Короче говоря, другая эра.
Странные картины
застыли в павильонах февраля.
Чужие имена, дойдя до половины,
вдруг замерзают.
Гулкая земля звенит.
И ржавая имперская заря
трепещет вымпелом
над очередью длинной.
Но сделай шаг,
и наполняет грудь
гарь честности на пушкинских снегах,
что светятся по далям околотка,
и пригородный лес рисунком лёгким
плывёт в окне автобусной зимы.
Грохочет дверь. Закончена посадка,
и глохнущие близких голоса
едва ли различимы, далеки.
Родная речь из тьмы и тьмы, и тьмы
за слюдяным стеклом в утробно-донном льду,
где тщетное тепло моей руки
уже не оставляет отпечатка.
Непереводимое
Ждут, чифирят, канают, доят,
стебают, пробуют на зуб,
за зоб, мозги друг другу моют,
жалеют, плачут и зовут.
Базлают, льют, лабают, бдят,
ждут, осаждают дверь лабаза,
берут на понт, живьём едят,
честят, зелёнкой жгут заразу.
Ждут на перронах, мразь жуют,
морочат, прочат – жив покуда,
дымят, смолят, раза дают,
ждут керосина, лета, чуда.
Тончают, ждут, рука руку моет,
на уши вешают лапшу,
прут, заправляют, пьют и кроют,
рвут антифризом, стригут паршу.
Закосят, заметут и ждут,
снуют, кусают, выжирают,
дают потянуть, шкуру дерут,
отлив, дрочат возле сарая.
Сыреют, греют, ждут и жгут,
подмётки режут и балдеют,
потом годят и ни гугу,
потом жалеют о содеян —
ном.
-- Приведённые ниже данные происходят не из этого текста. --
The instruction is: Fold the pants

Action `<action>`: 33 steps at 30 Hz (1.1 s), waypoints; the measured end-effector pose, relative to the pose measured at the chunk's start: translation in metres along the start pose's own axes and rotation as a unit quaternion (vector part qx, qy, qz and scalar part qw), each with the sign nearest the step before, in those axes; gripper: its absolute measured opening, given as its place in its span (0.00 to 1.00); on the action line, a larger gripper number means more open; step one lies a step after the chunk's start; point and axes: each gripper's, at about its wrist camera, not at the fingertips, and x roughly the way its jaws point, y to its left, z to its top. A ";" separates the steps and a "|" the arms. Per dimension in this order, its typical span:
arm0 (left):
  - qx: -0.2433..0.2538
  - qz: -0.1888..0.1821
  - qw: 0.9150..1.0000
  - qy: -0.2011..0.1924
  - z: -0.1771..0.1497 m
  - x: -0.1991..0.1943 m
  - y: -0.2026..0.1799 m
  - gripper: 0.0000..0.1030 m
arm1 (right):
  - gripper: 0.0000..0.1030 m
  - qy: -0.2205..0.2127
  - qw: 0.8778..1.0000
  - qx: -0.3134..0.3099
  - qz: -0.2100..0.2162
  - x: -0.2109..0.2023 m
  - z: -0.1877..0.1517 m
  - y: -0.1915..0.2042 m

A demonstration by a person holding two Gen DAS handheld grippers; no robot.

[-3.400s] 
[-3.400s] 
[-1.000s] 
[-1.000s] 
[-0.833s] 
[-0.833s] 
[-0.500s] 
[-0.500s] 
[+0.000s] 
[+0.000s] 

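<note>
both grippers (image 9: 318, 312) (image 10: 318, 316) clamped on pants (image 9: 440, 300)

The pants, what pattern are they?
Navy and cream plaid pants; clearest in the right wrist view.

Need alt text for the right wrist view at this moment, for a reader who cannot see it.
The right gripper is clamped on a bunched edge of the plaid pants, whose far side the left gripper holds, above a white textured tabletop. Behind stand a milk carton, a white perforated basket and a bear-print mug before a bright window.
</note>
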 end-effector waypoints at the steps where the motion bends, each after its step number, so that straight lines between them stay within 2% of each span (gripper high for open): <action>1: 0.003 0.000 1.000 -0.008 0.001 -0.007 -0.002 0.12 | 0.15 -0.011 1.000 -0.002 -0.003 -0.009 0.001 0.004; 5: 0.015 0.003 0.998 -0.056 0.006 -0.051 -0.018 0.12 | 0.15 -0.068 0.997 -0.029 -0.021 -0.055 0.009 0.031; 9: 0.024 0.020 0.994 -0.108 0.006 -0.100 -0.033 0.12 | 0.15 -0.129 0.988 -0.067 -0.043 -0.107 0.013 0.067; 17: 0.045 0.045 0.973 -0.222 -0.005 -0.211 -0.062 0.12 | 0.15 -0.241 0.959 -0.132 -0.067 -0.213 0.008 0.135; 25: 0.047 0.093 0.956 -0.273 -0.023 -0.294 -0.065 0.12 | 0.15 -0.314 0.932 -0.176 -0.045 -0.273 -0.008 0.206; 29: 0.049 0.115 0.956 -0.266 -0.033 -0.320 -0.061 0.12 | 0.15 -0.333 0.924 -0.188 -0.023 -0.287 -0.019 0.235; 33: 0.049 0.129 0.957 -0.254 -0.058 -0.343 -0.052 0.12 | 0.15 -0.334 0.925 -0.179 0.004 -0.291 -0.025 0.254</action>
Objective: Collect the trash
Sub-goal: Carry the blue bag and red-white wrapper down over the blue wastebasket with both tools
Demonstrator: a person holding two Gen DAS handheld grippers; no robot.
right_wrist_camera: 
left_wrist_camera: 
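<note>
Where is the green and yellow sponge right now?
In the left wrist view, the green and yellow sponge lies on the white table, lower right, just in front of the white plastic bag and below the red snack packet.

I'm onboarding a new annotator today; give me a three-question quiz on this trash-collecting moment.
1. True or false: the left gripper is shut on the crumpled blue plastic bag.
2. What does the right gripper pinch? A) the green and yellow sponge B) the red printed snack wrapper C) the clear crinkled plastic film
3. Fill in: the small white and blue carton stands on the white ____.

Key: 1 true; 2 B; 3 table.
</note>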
Тепло. Висит осенний свет,
и стылый пласт листвы и тлена
застыл в саду. И ты, присев
на полусгнившее полено,
вдруг вспомнишь,
как прекраснее азалии
ждала нас жизнь
с цветами на вокзале.
Анатомия любви
Вен венок, «Медуза горгона»,
arbor vitae, борозд корона,
древовидная вязь мозжечка.
По височной кости читая,
за преградой, за чудным барьером,
в веществе горделиво-сером
две мечты лежат, как чета.
Сухожилий бережны пяльца,
и нанизаны нежно пальцы,
и затопленный сердца склеп,
шеи ствол с кольцеваньем лет.
Помнишь, в детстве покои мумий,
сто костей известковых в сумме,
где солей сероватый след.
Сочащиеся грозди почек,
средоточие мочеточников
и седалищный разворот,
перистальтики юркий крот.
Замечательно ниспадая,
лабиринты переплетает
в глубине слоистых пород.
Кровяная сизая окись,
слизистый купорос и пасынок волос,
в темноте отсидевший срок.
Фавна витиеватый рог,
замерший, как усталый мальчик,
всё бегущий во сне на даче:
голенаст и членистоног.
И змеящийся эпителий,
пока тело лежит в постели,
неустанно шуршит в ночи.
Только тень на стене молчит.
И кто знает, что с нею будет,
когда шум случайный разбудит
и душа во сне закричит.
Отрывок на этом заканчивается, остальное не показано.